Aslında bu sertliğin, çok hayra alamet sonuçlar vermediğini 24 Haziran’da gördüler. Ama 24 Haziran’dan sonra şunu da gördüler; Bu tersine çevrilebilir bir şey değil, ancak hızını kesebilirler. Erimeyi durduramazlar, erimenin gideceği alanları tıkayıp, başka yerle buluşmasını engellemeye çalışmaktan başka bir çıkış olmadığını gördüler ve dolayısıyla, buna abandılar. Şimdi bu silsile içinde baktığımda, normalde olması gereken, şapkayı öne koyup, “Yahu bize ne kaybettiriyor, bu iş yanlış oldu” diye düşünmeleri gerekirdi.

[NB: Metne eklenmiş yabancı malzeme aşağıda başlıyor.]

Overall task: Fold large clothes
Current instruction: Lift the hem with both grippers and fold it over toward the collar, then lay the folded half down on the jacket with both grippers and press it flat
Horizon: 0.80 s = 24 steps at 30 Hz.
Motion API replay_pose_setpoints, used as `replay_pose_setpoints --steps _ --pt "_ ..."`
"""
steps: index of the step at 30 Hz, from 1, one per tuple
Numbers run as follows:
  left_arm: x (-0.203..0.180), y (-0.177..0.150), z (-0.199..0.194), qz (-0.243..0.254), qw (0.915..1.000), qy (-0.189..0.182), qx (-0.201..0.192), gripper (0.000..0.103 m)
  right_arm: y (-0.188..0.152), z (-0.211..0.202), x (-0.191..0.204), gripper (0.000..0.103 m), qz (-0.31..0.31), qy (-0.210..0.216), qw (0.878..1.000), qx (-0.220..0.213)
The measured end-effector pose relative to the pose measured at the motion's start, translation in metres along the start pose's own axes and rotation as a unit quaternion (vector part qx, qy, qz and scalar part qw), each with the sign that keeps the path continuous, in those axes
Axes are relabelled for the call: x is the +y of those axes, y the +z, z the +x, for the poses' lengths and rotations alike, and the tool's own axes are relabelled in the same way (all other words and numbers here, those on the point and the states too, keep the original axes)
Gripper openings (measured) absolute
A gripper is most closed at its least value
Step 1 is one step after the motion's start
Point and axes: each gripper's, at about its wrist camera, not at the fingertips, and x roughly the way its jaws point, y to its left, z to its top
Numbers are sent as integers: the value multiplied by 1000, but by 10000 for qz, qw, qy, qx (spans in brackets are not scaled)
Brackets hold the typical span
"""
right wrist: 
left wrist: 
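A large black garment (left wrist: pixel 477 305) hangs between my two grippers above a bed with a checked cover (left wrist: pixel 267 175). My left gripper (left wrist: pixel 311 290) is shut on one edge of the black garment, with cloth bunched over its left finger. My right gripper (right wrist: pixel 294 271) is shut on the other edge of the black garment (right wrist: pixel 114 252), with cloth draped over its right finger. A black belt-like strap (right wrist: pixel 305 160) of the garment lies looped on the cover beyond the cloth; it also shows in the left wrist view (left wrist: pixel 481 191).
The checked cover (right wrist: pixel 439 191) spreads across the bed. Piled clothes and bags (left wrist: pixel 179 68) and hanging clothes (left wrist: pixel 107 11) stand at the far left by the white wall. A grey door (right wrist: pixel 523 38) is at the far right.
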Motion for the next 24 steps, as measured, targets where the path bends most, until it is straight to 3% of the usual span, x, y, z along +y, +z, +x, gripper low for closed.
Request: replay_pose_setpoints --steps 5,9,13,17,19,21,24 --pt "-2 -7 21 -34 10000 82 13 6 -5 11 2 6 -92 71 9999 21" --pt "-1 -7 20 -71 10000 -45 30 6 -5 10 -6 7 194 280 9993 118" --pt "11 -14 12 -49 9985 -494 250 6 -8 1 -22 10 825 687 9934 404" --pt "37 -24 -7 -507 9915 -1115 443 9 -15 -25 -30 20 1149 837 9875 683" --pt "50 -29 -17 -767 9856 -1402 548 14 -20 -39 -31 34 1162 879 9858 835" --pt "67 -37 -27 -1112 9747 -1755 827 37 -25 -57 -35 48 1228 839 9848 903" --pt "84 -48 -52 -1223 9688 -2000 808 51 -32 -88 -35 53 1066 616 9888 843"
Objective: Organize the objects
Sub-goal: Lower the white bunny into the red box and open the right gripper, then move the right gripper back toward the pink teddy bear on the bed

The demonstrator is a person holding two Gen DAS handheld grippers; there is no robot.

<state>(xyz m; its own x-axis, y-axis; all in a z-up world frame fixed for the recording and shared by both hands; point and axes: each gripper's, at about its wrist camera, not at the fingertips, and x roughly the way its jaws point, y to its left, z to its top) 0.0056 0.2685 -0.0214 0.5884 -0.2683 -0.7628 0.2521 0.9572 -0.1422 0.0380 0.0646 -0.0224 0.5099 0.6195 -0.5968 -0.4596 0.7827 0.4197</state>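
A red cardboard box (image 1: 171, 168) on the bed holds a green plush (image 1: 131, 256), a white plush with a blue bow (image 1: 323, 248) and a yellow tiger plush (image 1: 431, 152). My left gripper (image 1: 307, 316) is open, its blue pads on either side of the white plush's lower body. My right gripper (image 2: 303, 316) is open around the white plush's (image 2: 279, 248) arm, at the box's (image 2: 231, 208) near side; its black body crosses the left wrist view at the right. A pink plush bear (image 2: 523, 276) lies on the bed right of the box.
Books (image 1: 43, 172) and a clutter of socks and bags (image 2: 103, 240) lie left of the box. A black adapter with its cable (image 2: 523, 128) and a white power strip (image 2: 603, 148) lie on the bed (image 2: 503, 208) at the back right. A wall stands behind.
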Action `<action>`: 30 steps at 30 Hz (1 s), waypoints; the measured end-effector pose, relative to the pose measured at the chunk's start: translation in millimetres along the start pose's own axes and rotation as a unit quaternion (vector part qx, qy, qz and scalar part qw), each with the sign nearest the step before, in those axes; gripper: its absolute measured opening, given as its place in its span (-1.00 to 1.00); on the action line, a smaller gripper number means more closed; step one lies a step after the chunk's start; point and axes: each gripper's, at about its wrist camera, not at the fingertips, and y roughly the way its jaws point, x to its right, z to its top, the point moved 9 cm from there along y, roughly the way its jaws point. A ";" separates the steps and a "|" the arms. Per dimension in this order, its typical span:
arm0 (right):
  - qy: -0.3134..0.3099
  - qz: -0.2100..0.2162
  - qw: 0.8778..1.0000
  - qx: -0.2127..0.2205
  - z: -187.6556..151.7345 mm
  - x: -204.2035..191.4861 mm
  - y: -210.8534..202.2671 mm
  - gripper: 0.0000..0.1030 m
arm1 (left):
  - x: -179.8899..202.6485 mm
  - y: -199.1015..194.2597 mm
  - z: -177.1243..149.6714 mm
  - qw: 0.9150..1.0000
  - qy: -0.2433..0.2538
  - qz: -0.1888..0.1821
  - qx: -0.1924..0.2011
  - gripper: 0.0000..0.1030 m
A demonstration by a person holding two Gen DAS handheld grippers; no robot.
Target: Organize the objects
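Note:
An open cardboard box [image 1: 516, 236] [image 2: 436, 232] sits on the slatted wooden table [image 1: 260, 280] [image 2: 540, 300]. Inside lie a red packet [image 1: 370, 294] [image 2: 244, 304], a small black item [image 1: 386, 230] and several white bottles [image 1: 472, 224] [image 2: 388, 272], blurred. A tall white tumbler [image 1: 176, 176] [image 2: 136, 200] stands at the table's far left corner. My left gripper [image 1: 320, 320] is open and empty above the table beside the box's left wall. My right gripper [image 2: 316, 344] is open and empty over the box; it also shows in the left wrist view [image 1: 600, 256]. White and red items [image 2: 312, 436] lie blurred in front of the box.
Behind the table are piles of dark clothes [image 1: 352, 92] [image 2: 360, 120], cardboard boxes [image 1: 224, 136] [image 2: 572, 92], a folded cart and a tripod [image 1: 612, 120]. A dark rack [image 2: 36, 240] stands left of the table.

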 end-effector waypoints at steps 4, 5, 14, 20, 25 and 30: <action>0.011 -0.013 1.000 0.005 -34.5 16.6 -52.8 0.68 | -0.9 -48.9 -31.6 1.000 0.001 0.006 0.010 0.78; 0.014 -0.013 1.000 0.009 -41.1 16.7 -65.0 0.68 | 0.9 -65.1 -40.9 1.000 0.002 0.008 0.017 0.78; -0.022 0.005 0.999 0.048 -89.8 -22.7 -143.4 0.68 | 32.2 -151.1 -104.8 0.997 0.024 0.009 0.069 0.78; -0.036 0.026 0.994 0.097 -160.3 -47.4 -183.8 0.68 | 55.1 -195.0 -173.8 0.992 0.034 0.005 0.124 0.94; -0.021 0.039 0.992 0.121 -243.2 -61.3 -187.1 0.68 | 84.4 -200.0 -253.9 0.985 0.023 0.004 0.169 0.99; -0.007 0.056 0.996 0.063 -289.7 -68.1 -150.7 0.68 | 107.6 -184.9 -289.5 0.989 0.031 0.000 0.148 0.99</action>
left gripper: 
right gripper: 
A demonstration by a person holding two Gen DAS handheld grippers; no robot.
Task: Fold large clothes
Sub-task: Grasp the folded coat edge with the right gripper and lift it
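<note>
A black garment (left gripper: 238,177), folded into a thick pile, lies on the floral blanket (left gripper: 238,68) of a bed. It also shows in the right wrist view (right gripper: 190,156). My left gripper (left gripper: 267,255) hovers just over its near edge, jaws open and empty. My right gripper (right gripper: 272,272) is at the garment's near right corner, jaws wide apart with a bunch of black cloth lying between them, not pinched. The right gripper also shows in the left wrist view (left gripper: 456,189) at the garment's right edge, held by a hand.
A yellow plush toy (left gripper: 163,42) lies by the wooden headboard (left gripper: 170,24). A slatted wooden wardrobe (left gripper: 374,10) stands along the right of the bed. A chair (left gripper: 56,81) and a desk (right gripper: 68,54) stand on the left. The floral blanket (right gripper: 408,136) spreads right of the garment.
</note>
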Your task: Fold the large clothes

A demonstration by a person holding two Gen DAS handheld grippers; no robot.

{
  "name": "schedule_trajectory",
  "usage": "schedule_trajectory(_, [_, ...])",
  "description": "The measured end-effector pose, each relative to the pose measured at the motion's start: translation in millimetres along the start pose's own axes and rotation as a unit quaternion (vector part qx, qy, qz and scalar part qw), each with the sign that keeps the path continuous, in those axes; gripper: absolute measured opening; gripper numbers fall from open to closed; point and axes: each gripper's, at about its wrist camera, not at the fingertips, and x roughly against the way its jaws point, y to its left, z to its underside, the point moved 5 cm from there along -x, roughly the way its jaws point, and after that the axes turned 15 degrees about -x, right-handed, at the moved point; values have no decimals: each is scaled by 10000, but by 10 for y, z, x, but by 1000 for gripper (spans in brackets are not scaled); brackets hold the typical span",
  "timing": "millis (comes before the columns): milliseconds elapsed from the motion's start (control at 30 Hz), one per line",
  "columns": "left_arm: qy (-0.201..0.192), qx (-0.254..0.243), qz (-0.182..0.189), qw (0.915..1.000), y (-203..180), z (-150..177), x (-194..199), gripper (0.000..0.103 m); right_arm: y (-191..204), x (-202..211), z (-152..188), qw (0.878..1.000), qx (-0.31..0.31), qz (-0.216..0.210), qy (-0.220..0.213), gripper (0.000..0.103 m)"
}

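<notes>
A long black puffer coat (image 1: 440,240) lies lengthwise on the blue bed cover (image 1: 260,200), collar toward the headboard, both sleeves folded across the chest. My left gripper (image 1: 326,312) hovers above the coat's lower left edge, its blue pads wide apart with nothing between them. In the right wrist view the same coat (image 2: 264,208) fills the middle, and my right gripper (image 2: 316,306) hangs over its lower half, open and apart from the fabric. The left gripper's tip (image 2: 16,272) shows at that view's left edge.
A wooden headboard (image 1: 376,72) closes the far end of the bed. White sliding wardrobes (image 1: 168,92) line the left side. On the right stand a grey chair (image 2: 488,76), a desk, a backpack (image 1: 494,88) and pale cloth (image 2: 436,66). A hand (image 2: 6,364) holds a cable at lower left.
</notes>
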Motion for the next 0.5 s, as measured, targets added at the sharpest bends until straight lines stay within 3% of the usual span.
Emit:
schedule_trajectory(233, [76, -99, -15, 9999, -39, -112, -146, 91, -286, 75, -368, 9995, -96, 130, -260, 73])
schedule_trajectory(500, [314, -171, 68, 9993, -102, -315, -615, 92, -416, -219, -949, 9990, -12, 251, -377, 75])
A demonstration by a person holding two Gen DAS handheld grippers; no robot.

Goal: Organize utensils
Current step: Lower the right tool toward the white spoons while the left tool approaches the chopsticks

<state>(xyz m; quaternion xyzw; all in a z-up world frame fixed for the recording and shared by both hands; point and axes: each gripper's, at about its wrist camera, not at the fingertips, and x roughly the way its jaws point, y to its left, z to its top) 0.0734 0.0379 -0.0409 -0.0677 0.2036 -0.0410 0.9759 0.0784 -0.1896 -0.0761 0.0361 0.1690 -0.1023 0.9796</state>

Hatta sokaktaki sıradan AKP seçmeninin bile, “bu dil iyi olmadı bize yaramadı” derken, bunu onlar akıl edemediğinden değil, yapamayacakları için. Bunu yaptıkları anda, vazgeçecekleri şeyin, sonuçta iktidar olmak zorunda olduğunu bildikleri için ve bütün önceliğin iktidarı korumak olarak kurgulanmasından dolayı, bunu yapamayacaklarını düşünüyorum. Ama sertleşme dozunun, nasıl bir seyir izleyeceği, bir sürü başka faktöre bağlı. Çünkü bir yandan da, idare edebilmek için bir takım ihtiyaçları var; Dış borç temininden, kısmi olarak dış politikada bazı el rahatlatmaları ya da sıkıştığı alanlarda seçenek arttırmak gibi. Dolayısıyla o, bir sürü diğer faktöre bağlı. Ama ben kendiliğinden bir hesaplaşma, bir muhasebe, bir yeniden ele alma beklemiyorum Erdoğan’dan. 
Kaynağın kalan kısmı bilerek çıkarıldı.